Myne applies machine learning (PyTorch, TensorFlow, Keras) to automate metal recovery from recycled materials and industrial scrap, positioning itself as a non-mining source of copper, aluminum, zinc, and other metals. The tech stack reflects an engineering-first operation; hiring is sparse and concentrated in ML/software roles, suggesting the core product is still in scaling phase—projects show active work on pilot-to-production transition, process optimization, and commercial dashboards, all consistent with a company moving from lab prototype toward full-scale operations.
Myne is a Dutch metals company founded in 1917, headquartered in Harderwijk, operating at 51–200 employees. The business recovers metals from recycled and scrap sources using AI-driven sorting and processing technology, avoiding traditional mining.

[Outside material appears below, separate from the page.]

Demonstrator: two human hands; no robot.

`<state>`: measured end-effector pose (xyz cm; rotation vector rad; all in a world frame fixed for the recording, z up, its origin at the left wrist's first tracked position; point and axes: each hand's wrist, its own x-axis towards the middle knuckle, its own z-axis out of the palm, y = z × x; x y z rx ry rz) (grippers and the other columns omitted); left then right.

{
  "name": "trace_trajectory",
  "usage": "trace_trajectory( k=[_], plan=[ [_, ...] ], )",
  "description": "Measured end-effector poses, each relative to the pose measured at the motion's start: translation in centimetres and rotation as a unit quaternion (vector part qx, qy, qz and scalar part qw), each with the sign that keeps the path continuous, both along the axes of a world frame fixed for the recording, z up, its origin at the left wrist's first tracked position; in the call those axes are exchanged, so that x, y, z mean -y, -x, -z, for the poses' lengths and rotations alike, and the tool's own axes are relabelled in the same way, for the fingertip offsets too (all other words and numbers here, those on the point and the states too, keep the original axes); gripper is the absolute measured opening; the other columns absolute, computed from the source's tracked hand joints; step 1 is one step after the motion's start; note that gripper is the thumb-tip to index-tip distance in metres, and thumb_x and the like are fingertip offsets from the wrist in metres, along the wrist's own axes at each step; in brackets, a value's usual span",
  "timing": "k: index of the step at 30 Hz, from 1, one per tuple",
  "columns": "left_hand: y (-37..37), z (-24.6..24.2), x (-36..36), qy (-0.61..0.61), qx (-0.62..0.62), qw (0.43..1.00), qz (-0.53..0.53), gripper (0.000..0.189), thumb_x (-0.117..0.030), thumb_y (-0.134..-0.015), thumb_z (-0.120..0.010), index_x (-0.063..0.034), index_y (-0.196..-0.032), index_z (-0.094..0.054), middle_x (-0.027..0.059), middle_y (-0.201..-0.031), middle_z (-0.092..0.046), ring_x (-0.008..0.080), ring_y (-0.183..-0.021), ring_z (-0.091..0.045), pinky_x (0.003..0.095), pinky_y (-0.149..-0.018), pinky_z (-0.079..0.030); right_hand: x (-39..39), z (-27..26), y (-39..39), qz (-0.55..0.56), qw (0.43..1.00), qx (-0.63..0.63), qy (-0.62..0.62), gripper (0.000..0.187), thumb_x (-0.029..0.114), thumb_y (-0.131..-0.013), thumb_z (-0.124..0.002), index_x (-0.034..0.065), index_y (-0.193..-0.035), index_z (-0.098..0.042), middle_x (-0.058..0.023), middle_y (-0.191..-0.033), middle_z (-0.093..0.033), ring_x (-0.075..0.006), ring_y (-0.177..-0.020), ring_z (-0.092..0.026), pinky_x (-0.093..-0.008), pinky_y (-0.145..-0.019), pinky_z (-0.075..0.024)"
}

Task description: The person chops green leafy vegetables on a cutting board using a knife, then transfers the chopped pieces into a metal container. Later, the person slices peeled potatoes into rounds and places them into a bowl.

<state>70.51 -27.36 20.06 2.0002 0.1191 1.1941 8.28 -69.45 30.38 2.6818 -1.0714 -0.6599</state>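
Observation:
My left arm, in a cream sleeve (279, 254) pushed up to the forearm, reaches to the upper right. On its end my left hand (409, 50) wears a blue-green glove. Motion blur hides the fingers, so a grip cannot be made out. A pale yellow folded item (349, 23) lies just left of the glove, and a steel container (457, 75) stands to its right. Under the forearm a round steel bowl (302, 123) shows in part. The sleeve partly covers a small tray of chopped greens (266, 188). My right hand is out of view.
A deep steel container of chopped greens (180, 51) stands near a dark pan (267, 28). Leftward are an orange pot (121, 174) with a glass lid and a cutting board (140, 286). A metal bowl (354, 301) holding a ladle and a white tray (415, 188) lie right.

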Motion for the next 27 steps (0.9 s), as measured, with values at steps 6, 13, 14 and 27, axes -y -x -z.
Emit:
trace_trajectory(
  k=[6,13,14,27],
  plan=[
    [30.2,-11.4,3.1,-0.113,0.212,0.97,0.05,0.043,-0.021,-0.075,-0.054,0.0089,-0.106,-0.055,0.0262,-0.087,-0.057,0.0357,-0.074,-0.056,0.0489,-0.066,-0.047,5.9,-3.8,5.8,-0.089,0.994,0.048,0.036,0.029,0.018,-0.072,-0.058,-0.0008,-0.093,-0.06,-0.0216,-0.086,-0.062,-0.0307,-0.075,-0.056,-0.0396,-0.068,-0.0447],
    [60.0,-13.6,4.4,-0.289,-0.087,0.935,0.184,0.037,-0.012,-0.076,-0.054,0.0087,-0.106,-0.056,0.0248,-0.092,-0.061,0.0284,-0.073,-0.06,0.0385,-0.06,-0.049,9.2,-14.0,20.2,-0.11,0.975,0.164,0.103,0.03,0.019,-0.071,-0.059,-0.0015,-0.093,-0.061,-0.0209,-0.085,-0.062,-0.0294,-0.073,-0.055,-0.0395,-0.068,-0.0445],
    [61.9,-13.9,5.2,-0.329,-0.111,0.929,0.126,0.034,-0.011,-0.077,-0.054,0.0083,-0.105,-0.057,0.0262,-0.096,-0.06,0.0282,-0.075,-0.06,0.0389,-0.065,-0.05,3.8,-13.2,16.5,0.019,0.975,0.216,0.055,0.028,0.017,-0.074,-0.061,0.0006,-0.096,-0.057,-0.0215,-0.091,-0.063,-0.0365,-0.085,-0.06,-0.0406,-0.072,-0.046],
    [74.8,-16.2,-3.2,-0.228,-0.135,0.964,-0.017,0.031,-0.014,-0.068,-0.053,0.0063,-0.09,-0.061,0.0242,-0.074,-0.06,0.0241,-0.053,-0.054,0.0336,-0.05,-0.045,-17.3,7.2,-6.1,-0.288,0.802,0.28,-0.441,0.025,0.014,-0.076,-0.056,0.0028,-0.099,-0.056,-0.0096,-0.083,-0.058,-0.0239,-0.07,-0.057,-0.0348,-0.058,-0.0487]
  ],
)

Product focus spans copper, aluminum, lead, zinc, brass, and bronze recovery. Current operations center on scaling manufacturing (xorter conversion system, process design, pilot testing), building commercial viability (pricing models, dashboards, loyalty programs), and expanding market reach (digital channels, international marketing). The company is a public entity.
PyTorch, TensorFlow, and Keras for machine learning models, paired with Docker and MLflow for deployment and workflow management. Label Studio is used for data annotation and model training.
Scaling the xorter conversion system from pilot to full production, optimizing processes for commercial efficiency, launching digital channels and loyalty programs, and building pricing models and commercial dashboards to improve market performance.